WSJ editorial said Bush supports a “20% expansion” of SCHIP -- not according to CBO
Written by Matt Gertz
Published
A Wall Street Journal editorial claimed that President Bush's proposed $5 billion increase in funding over five years for the State Children's Health Insurance Program would be a “20% expansion.” But the Congressional Budget Office found that Bush's proposal would underfund the program by $9 billion during that period.
An October 13 Wall Street Journal editorial criticizing the response by congressional Democrats to President Bush's veto of legislation that would increase funding for the State Children's Health Insurance Program (SCHIP) by $35 billion over five years asserted that “in truth, the Bush Administration endorses a modest expansion” of the program. The editorial went on to claim that “after his veto Mr. Bush repeatedly signaled a willingness to compromise and spend more than the $5 billion he would prefer to pump in -- which is by itself a 20% expansion.” In fact, Bush's plan to “pump in” an additional $5 billion over five years would underfund the program by $9 billion during that period, according to the Congressional Budget Office. As Media Matters for America has repeatedly documented, in May, the CBO estimated that “maintaining the states' current programs under SCHIP would require funding of $39 billion for the 2007-2012 period.” But a $5 billion increase from baseline funding -- Bush's proposal -- over five years would total $30 billion.
From the October 13 Wall Street Journal editorial:
After President Bush vetoed Congress's major expansion of the State Children's Health Insurance Program, Nancy Pelosi declared: “President Bush used his cruel veto pen to say, 'I forbid 10 million children from getting the health benefits they deserve.' ” As far as political self-parody goes, that one ought to enter the record books.

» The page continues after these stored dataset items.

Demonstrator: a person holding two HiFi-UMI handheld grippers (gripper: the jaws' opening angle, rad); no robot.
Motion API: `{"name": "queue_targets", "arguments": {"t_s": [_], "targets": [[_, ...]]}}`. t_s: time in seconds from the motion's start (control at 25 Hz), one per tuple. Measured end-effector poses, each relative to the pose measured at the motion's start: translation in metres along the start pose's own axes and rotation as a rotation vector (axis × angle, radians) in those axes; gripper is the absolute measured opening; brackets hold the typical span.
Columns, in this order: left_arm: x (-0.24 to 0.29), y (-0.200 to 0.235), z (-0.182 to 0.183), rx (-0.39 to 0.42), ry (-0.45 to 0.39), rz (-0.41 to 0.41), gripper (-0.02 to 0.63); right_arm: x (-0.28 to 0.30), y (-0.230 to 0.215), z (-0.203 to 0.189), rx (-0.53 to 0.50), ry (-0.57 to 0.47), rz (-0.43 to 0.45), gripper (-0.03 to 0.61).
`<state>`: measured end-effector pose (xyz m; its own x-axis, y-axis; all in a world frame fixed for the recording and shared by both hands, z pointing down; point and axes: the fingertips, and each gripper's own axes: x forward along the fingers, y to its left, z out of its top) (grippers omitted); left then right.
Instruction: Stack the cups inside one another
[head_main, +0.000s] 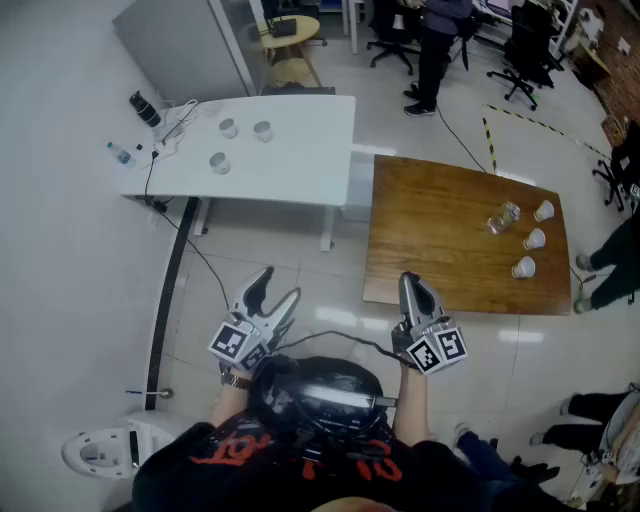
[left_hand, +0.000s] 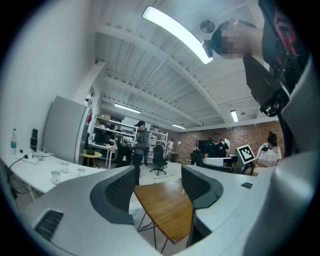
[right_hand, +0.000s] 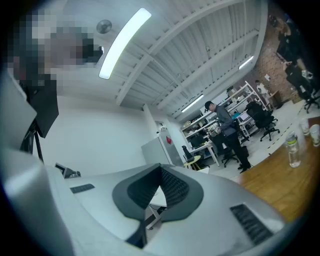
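Three white cups (head_main: 534, 239) stand apart in a row near the far right edge of the wooden table (head_main: 440, 230), beside a clear bottle (head_main: 503, 217). Three clear cups (head_main: 228, 127) stand spread on the white table (head_main: 300, 160). I hold both grippers level over the floor, short of both tables. My left gripper (head_main: 282, 282) is open and empty; between its jaws, the left gripper view (left_hand: 159, 172) shows the wooden table's corner (left_hand: 167, 210). The clear cups (left_hand: 55, 176) show at that view's left. My right gripper (head_main: 407, 278) is shut on nothing (right_hand: 160, 169). The bottle (right_hand: 293, 150) and white cups (right_hand: 315, 134) sit far right.
A water bottle (head_main: 120, 153), a black device (head_main: 145, 108) and cables lie at the white table's left end. A person (head_main: 435, 50) stands beyond the tables among office chairs (head_main: 525, 50). Another person (head_main: 612, 270) is at the wooden table's right edge. A grey cabinet (head_main: 180, 45) stands behind.
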<state>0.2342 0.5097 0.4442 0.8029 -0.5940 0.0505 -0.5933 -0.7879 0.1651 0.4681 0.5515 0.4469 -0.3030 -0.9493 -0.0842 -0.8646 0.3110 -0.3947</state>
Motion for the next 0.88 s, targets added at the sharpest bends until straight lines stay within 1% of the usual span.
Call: {"name": "queue_targets", "arguments": {"t_s": [0.08, 0.16, 0.28, 0.36, 0.64, 0.8, 0.88], "targets": [[-0.001, -0.001, 0.005, -0.006, -0.025, 0.026, 0.291, 0.007, -0.008, 0.003, 0.000, 0.013, 0.013, 0.005], [-0.008, 0.006, 0.010, -0.013, -0.046, 0.072, 0.290, 0.019, -0.006, 0.003, -0.004, 0.030, 0.043, 0.005], [-0.026, 0.032, 0.015, -0.033, -0.084, 0.168, 0.286, 0.050, 0.012, -0.001, -0.017, 0.060, 0.116, 0.005], [-0.034, 0.051, 0.013, -0.034, -0.087, 0.217, 0.275, 0.073, 0.025, -0.006, -0.017, 0.077, 0.157, 0.005], [-0.046, 0.107, 0.022, -0.037, -0.103, 0.276, 0.275, 0.129, 0.053, -0.029, -0.014, 0.122, 0.201, 0.005], [-0.068, 0.132, 0.023, -0.041, -0.116, 0.323, 0.273, 0.156, 0.072, -0.045, -0.022, 0.167, 0.235, 0.005], [-0.081, 0.146, 0.018, -0.057, -0.124, 0.353, 0.273, 0.168, 0.082, -0.049, -0.029, 0.176, 0.252, 0.005]]}}
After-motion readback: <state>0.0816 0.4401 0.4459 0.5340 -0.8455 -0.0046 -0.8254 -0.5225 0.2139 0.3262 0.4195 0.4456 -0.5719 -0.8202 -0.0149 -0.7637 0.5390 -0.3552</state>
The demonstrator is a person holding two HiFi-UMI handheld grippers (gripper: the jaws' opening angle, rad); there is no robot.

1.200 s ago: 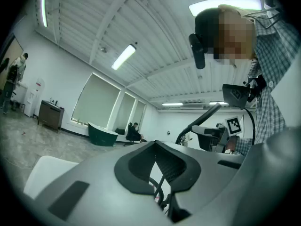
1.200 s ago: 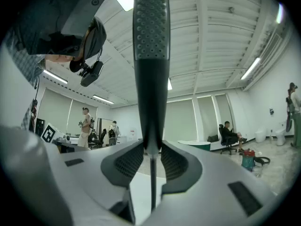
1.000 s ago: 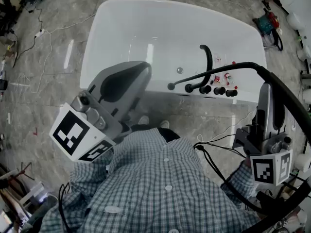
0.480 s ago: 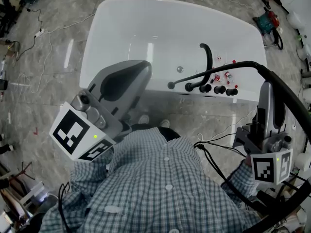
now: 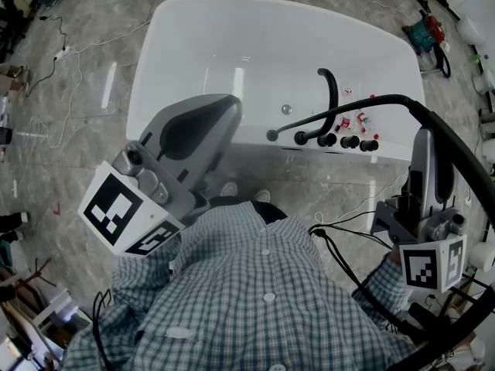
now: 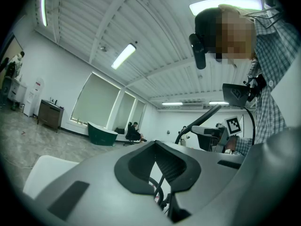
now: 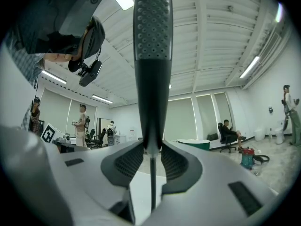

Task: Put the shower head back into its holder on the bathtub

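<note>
Head view: a white bathtub (image 5: 158, 60) fills the upper centre of the frame on a grey stone floor (image 5: 62, 137). A black curved spout (image 5: 331, 91) and a row of black knobs (image 5: 336, 142) stand on its near rim, right of centre. The person's checked shirt (image 5: 263, 292) takes up the bottom of the frame. The left gripper (image 6: 160, 169) sits at centre left, raised over the tub's near left corner. In its own view the pads stand a narrow gap apart, with nothing between them. Only the white tub and thin dark lines show through the gap. The right gripper (image 7: 151, 153) is at the right edge of the head view, off the tub's near right corner and well apart from the fittings. In its own view the jaws are clamped on the slim lower neck of the shower head (image 7: 151, 55). The shower head is black and stick-shaped. It rises upright to the top centre of that frame, its dotted face toward the camera. It is therefore held in the air, clear of the tub. In the head view a black hose (image 5: 363, 109) runs from near the knobs up and right, thickening as it arcs to the right edge. Where the hose joins the shower head cannot be told there. The holder cannot be told apart from the other rim fittings.
</note>
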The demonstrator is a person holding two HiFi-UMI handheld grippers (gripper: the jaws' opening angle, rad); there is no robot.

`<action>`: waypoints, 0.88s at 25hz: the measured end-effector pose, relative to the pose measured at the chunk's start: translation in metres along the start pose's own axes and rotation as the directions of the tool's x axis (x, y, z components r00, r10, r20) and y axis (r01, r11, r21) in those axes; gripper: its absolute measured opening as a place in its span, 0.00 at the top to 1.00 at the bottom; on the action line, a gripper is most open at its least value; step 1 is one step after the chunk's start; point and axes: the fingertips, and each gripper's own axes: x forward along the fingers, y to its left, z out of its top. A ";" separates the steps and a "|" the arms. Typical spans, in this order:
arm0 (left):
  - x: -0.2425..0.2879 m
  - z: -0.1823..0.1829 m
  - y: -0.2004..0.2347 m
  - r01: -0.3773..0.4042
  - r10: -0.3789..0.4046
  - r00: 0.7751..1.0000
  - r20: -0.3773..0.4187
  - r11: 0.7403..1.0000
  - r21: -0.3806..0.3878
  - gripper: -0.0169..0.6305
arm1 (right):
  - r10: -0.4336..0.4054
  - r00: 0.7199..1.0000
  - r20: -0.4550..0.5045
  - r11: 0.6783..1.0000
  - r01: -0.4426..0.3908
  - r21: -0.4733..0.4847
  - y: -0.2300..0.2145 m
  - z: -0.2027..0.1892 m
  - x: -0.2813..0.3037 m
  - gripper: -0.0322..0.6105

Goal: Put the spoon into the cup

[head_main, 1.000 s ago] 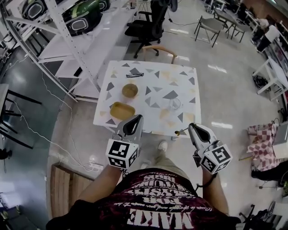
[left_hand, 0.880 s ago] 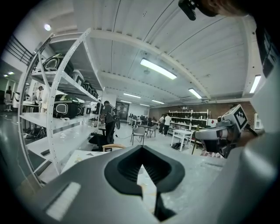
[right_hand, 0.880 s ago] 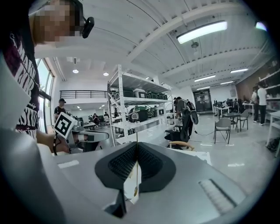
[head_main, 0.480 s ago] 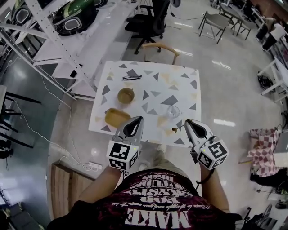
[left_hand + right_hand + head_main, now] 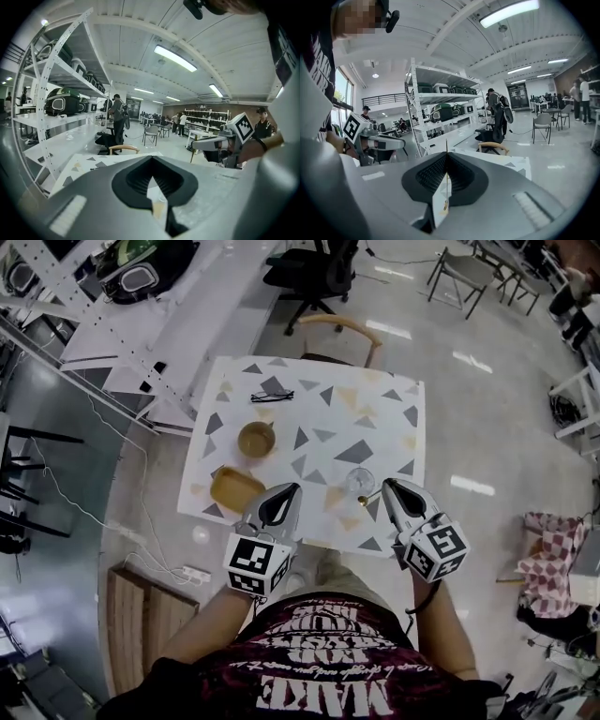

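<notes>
In the head view a clear glass cup (image 5: 360, 481) stands near the front right of the triangle-patterned table (image 5: 375, 399). My right gripper (image 5: 387, 487) hangs just right of the cup, shut on a thin gold spoon (image 5: 367, 499). The spoon's bowl pokes out leftward, beside the cup's front. In the right gripper view the spoon (image 5: 446, 180) shows as a thin upright line pinched between the closed jaws of the right gripper (image 5: 446, 154). My left gripper (image 5: 290, 489) hovers over the table's front edge, jaws together and empty; its tips meet in the left gripper view (image 5: 151, 160).
A brown bowl (image 5: 255, 439) and a yellow tub (image 5: 234, 489) sit on the table's left half, and a pair of glasses (image 5: 272, 396) lies at the back. A wooden chair (image 5: 344, 331) stands behind the table, with metal shelving (image 5: 84, 343) to the left.
Both grippers have moved forward and down, from short of the table's front edge to over it. The spoon has travelled with the right gripper and now lies next to the cup.
</notes>
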 end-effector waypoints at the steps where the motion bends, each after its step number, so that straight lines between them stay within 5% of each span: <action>1: 0.003 -0.002 0.000 -0.001 0.001 1.000 -0.007 1.000 -0.004 0.97 | -0.004 1.000 -0.006 1.000 0.004 0.006 -0.004 -0.003 0.005 0.90; 22: 0.037 -0.023 -0.001 -0.002 0.000 0.994 -0.108 1.000 -0.017 0.97 | -0.060 0.991 -0.120 0.989 0.075 0.128 -0.076 -0.090 0.073 0.90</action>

It's wrong on the facts, for one, which Speaker Pelosi knows. The Schip bill was not some all-or-nothing proposition: A continuing resolution fully funds the program through mid-November, so none of the 6.6 million recipients will lose coverage. And even if Washington can't agree by then, there will be another stopgap, because Schip might as well already be an entitlement. In truth, the Bush Administration endorses a modest expansion. A majority of Congress backs a much larger expansion. The controversy is over the role of government in health care.
The 10 million children that Ms. Pelosi cites are the sum of the current enrollees plus those who could join under the Democratic plan (which also has the support of some wayward Republicans). Never mind that up to 60% of these children already have private insurance, which Schip would displace as it moves up the income scale. Only by Beltway reasoning could “not expanding” count as “denying” public assistance. Hillary Clinton went further and said the President was actively “stealing” health care from needy kids.
Despite all that, after his veto Mr. Bush repeatedly signaled a willingness to compromise and spend more than the $5 billion he would prefer to pump in -- which is by itself a 20% expansion. His offer has been spurned flatout, and an override vote is scheduled for next week. Despite their howls about “the children,” Democrats and their media partners are happy to milk them for political gain.
Unfortunately, that narrative was bolstered this week by some conservative bloggers. After the Schip veto, Democrats chose a 12-year-old boy named Graeme Frost to deliver a two-minute rebuttal. While that was a political stunt, the Washington habit of employing “poster children” is hardly new. But the Internet mob leapt to some dubious conclusions and claimed the Frost kids shouldn't have been on Schip in the first place.
As it turns out, they belonged to just the sort of family that a modest Schip is supposed to help. One lesson from this meltdown is the limit of argument by anecdote. The larger point concerns policy assumptions. Everyone concedes it is hard for some lower-income families like the Frosts to find affordable private health coverage. The debate is over what the government should do about it.